Get rid of your assumptions in your life and for the 2020 presidential race: COLUMN

Examine assumptions that you consciously or unconsciously hold.

January 28, 2019, 3:07 PM

Too often in life we make grand assumptions that get in the way of truth, connection, community and the compassion we need to share with our world. This happens both in our personal lives as well as in politics.

When we survey the expanse of our own journeys, a little self-reflection should cause us to realize that assumptions we too quickly make prevent us from seeing the truth, realizing our deepest dreams, and put blocks up to the connections we hunger for. I have realized this a number of times in the small circles of my life.

Often because I am stuck in an old story or listen too much to other’s voices, I erect boundaries to achieving my dreams, or understanding some truths or building a community around me.

When we tell ourselves we can’t achieve something because of these assumptions, we don’t make the steps that will get us closer to our dreams. We block a path to seeing a more nuanced truth when we make too many black and white assumptions based either on myths or a landscape that no longer applies.

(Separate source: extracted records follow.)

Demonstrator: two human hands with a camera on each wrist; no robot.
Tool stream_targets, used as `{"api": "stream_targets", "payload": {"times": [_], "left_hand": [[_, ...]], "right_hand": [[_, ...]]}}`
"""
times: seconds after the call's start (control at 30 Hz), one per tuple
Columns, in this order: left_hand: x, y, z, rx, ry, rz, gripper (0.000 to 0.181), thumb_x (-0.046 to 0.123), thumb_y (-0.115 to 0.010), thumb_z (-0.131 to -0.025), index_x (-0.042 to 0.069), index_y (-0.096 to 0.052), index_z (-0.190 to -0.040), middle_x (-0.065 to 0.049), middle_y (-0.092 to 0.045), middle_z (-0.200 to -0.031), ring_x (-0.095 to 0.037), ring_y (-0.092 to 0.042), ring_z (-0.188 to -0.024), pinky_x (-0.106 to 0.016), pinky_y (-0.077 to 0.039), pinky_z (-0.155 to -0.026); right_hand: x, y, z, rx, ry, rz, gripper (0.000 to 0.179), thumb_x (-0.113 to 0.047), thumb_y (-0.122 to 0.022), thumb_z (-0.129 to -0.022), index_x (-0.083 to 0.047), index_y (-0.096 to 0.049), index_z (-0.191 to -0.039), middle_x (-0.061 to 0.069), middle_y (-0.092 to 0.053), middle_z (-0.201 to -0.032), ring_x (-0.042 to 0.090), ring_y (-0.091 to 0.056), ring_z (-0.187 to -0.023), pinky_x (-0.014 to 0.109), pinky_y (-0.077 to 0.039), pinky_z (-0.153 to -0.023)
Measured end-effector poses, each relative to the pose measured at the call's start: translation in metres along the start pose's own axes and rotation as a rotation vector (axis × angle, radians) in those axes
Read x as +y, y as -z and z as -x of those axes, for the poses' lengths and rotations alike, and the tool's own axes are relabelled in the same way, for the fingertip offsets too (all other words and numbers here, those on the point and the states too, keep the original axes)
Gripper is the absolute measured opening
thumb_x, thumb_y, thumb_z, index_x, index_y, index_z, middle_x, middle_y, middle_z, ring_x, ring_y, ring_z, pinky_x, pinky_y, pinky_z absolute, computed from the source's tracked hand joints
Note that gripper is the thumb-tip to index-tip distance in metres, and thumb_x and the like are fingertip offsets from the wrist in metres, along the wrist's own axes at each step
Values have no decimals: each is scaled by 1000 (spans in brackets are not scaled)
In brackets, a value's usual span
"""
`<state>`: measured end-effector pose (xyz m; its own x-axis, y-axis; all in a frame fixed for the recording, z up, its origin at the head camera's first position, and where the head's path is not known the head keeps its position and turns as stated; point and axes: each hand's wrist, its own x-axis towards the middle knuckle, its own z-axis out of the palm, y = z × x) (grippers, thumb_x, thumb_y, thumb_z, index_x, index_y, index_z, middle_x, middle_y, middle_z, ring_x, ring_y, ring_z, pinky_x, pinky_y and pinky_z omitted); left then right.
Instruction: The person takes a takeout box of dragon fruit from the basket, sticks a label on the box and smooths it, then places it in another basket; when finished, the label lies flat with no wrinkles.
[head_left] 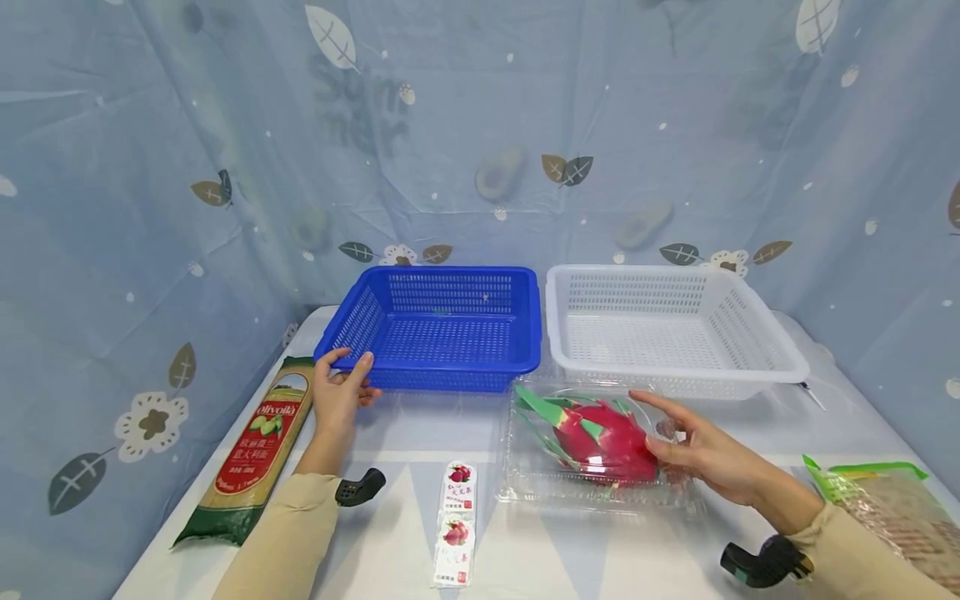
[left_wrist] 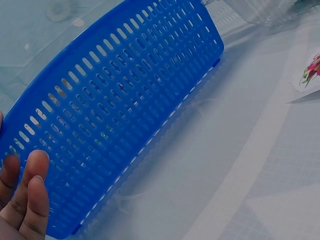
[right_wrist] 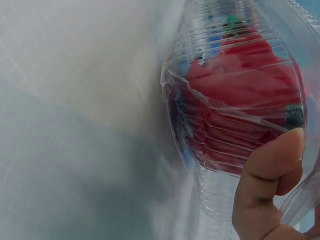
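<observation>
- Curtain [head_left: 450,108] with leaf prints, hanging behind the blue basket, perhaps to keep the setting plain.
- Cloth-covered tabletop [head_left: 393,429] beneath the blue basket, bearing everything else.
- White slotted plastic basket [head_left: 675,373], just right of the blue basket, the pair side by side with mouths upward, presumably so both stay within reach.
- Blue slotted plastic basket [head_left: 442,381], the landmark here, bare inside as far as the view shows.
- Clear clamshell box [head_left: 540,487], in front of the blue basket and to its right, probably kept close to the person for easy handling.
- Olivoilà spaghetti packet [head_left: 251,450], lying slantwise left of the blue basket and toward the person, seemingly out of the working area.
- Green-edged clear bag [head_left: 900,521], well right of the blue basket and nearer the person; its contents are unclear.
- Hands: the left [head_left: 341,392] is at the blue basket's front left corner, maybe steadying it, though I cannot tell whether it pinches the rim; the right [head_left: 708,454] grasps the clamshell's right end, thumb and fingers bracketing it, likely for control.
- Red dragon fruit [head_left: 603,446], inside the clamshell, right of and nearer than the blue basket.
- Strip of two dragon-fruit labels [head_left: 455,525], in front of the blue basket, pictures facing up, perhaps for easy reading.
</observation>
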<state>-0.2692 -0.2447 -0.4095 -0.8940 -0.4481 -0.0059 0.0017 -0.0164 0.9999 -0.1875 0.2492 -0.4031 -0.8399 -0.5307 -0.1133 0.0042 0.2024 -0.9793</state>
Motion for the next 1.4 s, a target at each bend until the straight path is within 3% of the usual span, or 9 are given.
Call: {"api": "stream_targets", "payload": {"times": [0.47, 0.7, 0.87, 1.1, 1.4], "left_hand": [[-3, -3, 1, 36, -43, 26, 50, 40, -72, -89, 23, -46, -128, 4, -61, -67, -8, -62, -47, -23, -51, -44], [-1, -3, 6, 47, -24, -8, 56, 42, -70, -90, 25, -42, -135, 5, -60, -70, -7, -63, -49, -23, -54, -49], [0, -5, 10, 30, -50, 19, 60, 39, -65, -94, 23, -36, -143, 8, -59, -71, -6, -63, -49, -23, -53, -49], [1, -7, 12, 3, -76, 52, 61, 40, -64, -94, 21, -35, -143, 6, -59, -71, -7, -62, -49, -22, -52, -48], [0, -4, 11, 6, -73, 14, 62, 42, -64, -93, 21, -35, -144, 0, -61, -76, -6, -62, -49, -23, -52, -49]], "right_hand": [[-2, 1, -2, 35, -82, 70, 66, -20, -53, -101, -26, -18, -157, 12, -26, -105, 12, -51, -69, 29, -47, -56], [-1, 2, -4, 34, -66, 101, 66, -20, -53, -102, -26, -19, -157, 10, -30, -99, 10, -49, -65, 30, -48, -54], [-6, 2, 1, 66, -89, 166, 67, -23, -56, -100, -27, -22, -157, 10, -31, -103, 9, -48, -69, 29, -46, -58], [-14, 1, 8, 81, -91, 262, 66, -24, -57, -100, -29, -24, -157, 16, -33, -107, 12, -51, -63, 34, -52, -57], [-18, -2, 8, 90, -124, 281, 67, -26, -58, -99, -31, -23, -156, 20, -37, -113, 15, -55, -65, 36, -53, -58]]}}
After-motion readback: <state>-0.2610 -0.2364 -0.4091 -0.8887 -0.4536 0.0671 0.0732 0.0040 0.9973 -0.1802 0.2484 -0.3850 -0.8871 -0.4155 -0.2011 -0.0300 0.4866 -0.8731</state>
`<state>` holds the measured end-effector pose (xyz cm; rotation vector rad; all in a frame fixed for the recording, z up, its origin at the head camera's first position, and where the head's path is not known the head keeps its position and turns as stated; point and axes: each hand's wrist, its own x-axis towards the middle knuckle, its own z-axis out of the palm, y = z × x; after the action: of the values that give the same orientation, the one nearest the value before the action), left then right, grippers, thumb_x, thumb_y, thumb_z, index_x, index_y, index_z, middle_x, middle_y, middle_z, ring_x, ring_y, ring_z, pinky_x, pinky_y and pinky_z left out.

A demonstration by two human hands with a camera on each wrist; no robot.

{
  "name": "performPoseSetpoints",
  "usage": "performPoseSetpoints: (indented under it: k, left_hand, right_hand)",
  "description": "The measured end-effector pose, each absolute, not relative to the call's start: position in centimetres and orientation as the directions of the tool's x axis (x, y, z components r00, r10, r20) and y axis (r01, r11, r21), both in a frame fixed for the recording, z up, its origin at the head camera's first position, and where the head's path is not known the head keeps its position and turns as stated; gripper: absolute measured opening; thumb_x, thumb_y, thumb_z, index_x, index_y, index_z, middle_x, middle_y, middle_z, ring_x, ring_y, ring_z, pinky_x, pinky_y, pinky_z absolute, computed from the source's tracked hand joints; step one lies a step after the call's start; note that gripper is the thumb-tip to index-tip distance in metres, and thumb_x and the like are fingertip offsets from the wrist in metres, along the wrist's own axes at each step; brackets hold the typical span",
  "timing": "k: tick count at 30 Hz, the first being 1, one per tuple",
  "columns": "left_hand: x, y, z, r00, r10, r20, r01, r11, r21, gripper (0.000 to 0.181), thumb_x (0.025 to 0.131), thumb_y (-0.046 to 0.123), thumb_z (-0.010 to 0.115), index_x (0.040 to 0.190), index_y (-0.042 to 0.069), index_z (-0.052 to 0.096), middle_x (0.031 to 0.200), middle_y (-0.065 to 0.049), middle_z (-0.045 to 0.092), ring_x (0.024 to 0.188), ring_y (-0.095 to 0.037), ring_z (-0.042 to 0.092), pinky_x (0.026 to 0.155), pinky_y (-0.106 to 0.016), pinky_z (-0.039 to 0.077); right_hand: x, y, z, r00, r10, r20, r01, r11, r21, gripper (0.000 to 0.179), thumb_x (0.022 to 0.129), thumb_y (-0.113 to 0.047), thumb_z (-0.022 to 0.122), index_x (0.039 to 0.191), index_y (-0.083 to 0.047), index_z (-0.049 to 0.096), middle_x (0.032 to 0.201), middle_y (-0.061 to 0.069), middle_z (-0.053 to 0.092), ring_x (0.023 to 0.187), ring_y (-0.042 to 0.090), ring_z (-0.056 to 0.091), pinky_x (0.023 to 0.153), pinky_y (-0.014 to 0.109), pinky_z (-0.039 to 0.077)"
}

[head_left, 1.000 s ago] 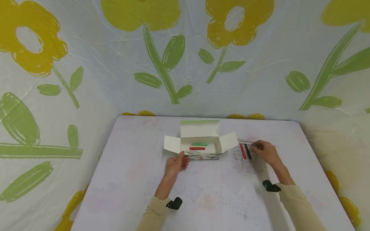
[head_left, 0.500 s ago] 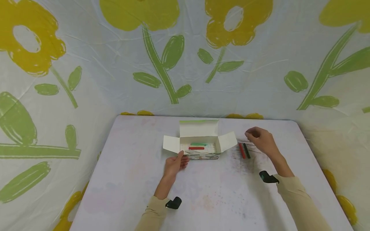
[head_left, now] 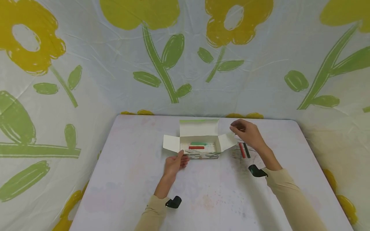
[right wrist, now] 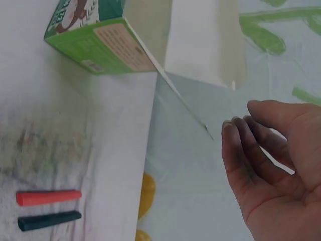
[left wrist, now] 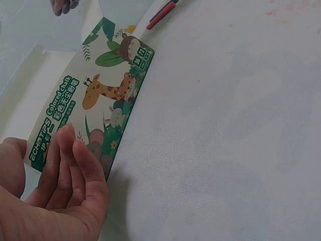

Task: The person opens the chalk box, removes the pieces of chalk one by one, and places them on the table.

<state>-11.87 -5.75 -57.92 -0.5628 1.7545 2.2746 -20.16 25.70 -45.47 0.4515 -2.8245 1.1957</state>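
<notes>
An open cardboard box of colored chalk, printed with animals, stands on the table with its lid and side flaps spread. My left hand pinches its front wall near the left corner, thumb at the rim and fingers against the printed face. Inside lie a red chalk, a green chalk and paler pieces. My right hand hovers by the box's right flap, fingers loosely bent with nothing between them in the right wrist view. Below it lie a red chalk and a dark green chalk.
Dark chalk smudges mark the white table around the two loose chalks. Beyond the table's far edge hangs a flower-printed cloth. Black wrist cameras sit on both sleeves.
My right hand has lifted from beside the two loose chalks and moved left and away, up to the box's right flap. The left hand stays on the box.
</notes>
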Motion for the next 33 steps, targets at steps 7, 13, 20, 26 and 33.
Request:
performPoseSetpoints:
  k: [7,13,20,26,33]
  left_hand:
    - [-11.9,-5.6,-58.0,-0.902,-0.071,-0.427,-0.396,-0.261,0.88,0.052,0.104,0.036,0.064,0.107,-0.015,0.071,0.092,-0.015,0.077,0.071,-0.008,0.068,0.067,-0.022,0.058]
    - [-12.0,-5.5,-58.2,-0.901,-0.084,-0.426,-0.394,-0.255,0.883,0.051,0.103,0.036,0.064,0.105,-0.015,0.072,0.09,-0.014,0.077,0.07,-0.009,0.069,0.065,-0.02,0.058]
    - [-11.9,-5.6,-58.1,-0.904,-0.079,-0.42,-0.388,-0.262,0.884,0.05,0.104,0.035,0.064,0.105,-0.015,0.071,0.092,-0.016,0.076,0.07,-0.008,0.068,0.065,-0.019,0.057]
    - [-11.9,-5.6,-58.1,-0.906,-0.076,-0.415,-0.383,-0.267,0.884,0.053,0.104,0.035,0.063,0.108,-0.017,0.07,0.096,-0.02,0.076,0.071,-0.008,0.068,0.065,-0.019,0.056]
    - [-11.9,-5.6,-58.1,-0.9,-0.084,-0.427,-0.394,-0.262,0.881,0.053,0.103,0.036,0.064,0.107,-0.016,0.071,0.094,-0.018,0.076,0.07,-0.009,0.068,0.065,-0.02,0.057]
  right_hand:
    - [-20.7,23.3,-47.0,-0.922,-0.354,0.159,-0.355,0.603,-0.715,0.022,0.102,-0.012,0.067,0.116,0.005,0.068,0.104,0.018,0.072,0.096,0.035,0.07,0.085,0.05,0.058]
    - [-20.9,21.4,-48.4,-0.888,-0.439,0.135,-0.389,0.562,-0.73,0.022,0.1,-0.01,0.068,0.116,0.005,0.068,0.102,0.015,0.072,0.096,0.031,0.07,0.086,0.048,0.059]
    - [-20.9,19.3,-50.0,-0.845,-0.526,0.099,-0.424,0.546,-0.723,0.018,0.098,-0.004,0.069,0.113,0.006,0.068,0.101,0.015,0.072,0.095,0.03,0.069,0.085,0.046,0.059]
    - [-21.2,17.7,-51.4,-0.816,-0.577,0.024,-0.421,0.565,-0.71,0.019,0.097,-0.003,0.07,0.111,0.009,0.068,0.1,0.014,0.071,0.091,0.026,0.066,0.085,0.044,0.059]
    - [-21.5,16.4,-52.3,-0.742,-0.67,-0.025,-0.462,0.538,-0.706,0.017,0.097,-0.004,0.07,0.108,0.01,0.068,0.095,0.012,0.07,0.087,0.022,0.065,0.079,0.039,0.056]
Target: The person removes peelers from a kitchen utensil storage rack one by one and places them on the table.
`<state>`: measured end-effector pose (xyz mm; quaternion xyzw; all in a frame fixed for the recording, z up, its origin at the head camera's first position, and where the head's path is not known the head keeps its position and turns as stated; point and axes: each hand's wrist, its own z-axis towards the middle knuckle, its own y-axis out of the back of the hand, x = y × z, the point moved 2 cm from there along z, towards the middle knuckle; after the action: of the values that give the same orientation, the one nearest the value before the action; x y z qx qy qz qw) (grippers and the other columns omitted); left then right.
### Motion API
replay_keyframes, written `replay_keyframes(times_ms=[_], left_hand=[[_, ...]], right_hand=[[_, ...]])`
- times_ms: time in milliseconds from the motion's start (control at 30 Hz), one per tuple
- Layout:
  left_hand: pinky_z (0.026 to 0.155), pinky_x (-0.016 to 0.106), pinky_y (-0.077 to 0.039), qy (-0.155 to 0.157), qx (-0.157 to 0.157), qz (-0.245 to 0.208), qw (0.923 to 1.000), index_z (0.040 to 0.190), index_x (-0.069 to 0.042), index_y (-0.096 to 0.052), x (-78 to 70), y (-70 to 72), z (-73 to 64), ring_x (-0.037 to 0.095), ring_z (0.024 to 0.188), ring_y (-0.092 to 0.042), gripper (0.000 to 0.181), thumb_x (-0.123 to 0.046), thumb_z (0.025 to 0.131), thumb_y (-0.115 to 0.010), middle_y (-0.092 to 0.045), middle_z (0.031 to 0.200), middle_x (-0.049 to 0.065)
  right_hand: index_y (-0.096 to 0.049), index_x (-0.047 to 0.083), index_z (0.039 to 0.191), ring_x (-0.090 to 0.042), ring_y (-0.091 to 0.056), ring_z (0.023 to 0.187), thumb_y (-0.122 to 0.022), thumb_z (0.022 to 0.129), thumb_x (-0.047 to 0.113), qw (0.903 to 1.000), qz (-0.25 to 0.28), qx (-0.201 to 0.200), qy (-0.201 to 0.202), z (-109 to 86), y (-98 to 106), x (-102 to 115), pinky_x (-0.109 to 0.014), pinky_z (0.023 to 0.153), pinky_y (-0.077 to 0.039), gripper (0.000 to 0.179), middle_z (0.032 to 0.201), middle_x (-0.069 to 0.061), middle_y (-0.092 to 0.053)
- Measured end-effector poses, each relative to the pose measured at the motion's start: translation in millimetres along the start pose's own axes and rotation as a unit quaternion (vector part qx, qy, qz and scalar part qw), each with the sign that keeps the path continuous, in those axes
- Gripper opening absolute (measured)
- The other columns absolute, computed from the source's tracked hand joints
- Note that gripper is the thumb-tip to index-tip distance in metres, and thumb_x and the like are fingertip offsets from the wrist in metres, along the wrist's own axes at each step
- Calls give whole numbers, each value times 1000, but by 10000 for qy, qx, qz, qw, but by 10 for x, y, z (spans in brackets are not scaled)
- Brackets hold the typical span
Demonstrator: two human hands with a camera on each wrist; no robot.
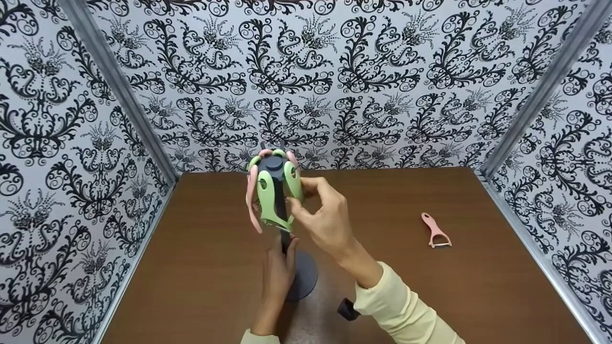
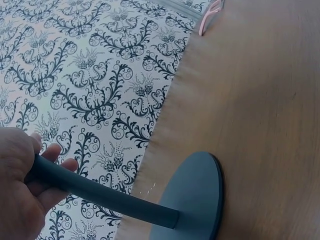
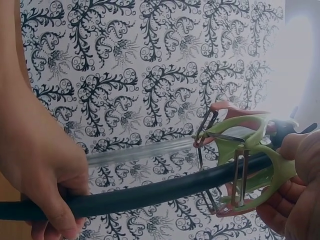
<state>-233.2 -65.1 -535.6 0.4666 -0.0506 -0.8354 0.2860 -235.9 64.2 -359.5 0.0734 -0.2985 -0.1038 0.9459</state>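
Observation:
A dark grey stand (image 1: 274,165) carries several green and pink peelers hung around its top. My left hand (image 1: 278,270) grips its curved pole (image 2: 110,197) below the peelers; in the left wrist view the fingers curl around it. The pole rises from a round base (image 1: 303,277) on the table. My right hand (image 1: 327,217) pinches a green peeler (image 1: 292,179) at the rack's right side. In the right wrist view, thumb and fingers hold that peeler's handle (image 3: 280,172), while metal blades (image 3: 240,175) point toward the left hand. Part of the handle is hidden by the fingers.
A pink peeler (image 1: 435,231) lies on the brown table (image 1: 382,196) at the right. Beside the right sleeve is a small black object (image 1: 348,309), partly covered, its kind unclear. Patterned walls (image 1: 306,71) with metal edge strips enclose the table on the back and sides.

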Motion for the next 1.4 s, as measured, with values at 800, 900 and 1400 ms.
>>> replay_keyframes(times_ms=[800, 900, 1400], left_hand=[[66, 37, -53, 164, -61, -65, 9998, 101, -6, -69, 17, -8, -14, 14, 72, -63, 9, -15, 101, -70, -66, 80, -2], [65, 38, -53, 169, -56, -91, 9998, 102, -4, -69, 13, -16, -13, 14, 71, -63, 11, -15, 101, -70, -68, 81, -1], [62, 37, -51, 171, -143, -44, 9997, 100, -4, -69, -4, -8, -12, 16, 69, -63, 10, -15, 100, -71, -70, 80, 0]], right_hand=[[-66, -2, 109, -20, -68, 86, -86, 86, 11, 9998, -86, -166, -20, 51, -23, -39, -34, 79, -55, 33, 101, -8, -71], [-67, -1, 108, -20, -67, 86, -87, 84, 10, 9995, -121, -276, 64, 53, -28, -31, -35, 78, -55, 33, 100, -7, -71], [-69, 1, 105, -19, -64, 86, -87, 85, 11, 9988, -85, -450, 154, 77, -34, 4, -32, 79, -53, 29, 97, -5, -69]])
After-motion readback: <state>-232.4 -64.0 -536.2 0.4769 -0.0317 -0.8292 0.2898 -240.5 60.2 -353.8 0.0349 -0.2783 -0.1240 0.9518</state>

I have assumed intentions by others and it prevented me from building and creating deeper personal relations with people I cared about. Often it is those assumptions that pile up to mountains that make it hard for us to love or experience the love of another person. We pull away because of those assumptions and then lose the meaningful relationships that we so desperately crave.

And the same is so very true in our politics today. As we watch candidates emerge who have the courage and strength to run for president in the weeks and months ahead, many of us don’t take the time to question assumptions that either aren’t based on facts or that keep us from getting the leader our country is in dire need of.

A few examples:

1. So many pundits and commentators assume a candidate must be "likable" in order to win a presidential race. Defining likability is often a difficult task anyway, and being likable is really in the eye of the beholder. In addition, being likable has never been a determining factor of whether a candidate can win an election.

I can list leader after leader who wasn’t perceived as likable who won a party’s nomination and ultimately an election. Donald Trump in 2016 was the most unfavorable candidate to ever stand for election, and we know how that turned out. My suggestion is to look for a candidate with a big vision and who meets the moment of these times.

PHOTO: Then-Starbucks CEO Howard Schultz pauses as he speaks to applaud employees at the Starbucks annual shareholders meeting, March 22, 2017, in Seattle.
Then-Starbucks CEO Howard Schultz pauses as he speaks to applaud employees at the Starbucks annual shareholders meeting, March 22, 2017, in Seattle.
Elaine Thompson/AP, FILE

2. On an independent candidate running for office (i.e. Howard Schultz), there are assumptions being readily made that are fundamentally not based in reality. Just stating that there are more Independents in America today doesn’t necessarily mean that candidate is going to pick up those votes.

And when one looks at the Electoral College and does any reasoned analysis, once you assign solid red states to the GOP and solid blue states to Dems, there are very few states left for an Independent to realistically win at this time. It seems the greatest impact would be to throw the race into the House of Representatives for a decision.

3. Further on the Independent run, a significant showing by an Independent does not seem to help or hurt one major party more than another. All detailed analysis shows that Bill Clinton did not win in 1992 because of Ross Perot, and Ronald Reagan did not win in 1980 because of John Anderson.

So many other factors were at play and far more important, especially the political environment at the time in America, the approval rating of the incumbent president and the perceptions of the major party challengers.

PHOTO: Democratic vice-presidential candidate Al Gore holds a former Perot supporter's sign at a rally gathered in Utica, Ohio, July 20, 1992 as Bill Clinton watches at far right.
Democratic vice-presidential candidate Al Gore holds a former Perot supporter's sign at a rally gathered in Utica, Ohio, July 20, 1992 as Bill Clinton watches at far right.
Jon Elmer/AP, FILE

My suggestion is that we all examine assumptions that we consciously or unconsciously hold and then lay many of those aside. We are likely to enhance all of our relationships in a more meaningful way, and we will get much closer to some of the truths that fundamentally matter.

It is a long way to go before we are left with the distinct choices in the campaign ahead, and my expectation is some candidates will do better than expected while others will wilt in the spotlight. And we really don’t know how each will do until they are tested in the great challenge of a presidential campaign.

America is a vastly different country than it was 50 years ago, or even 10 years ago, and our old dogmas no longer fit the times -- and part of that is assumptions we make that get in the way in the smaller circles of our worlds and in the larger circles of American politics.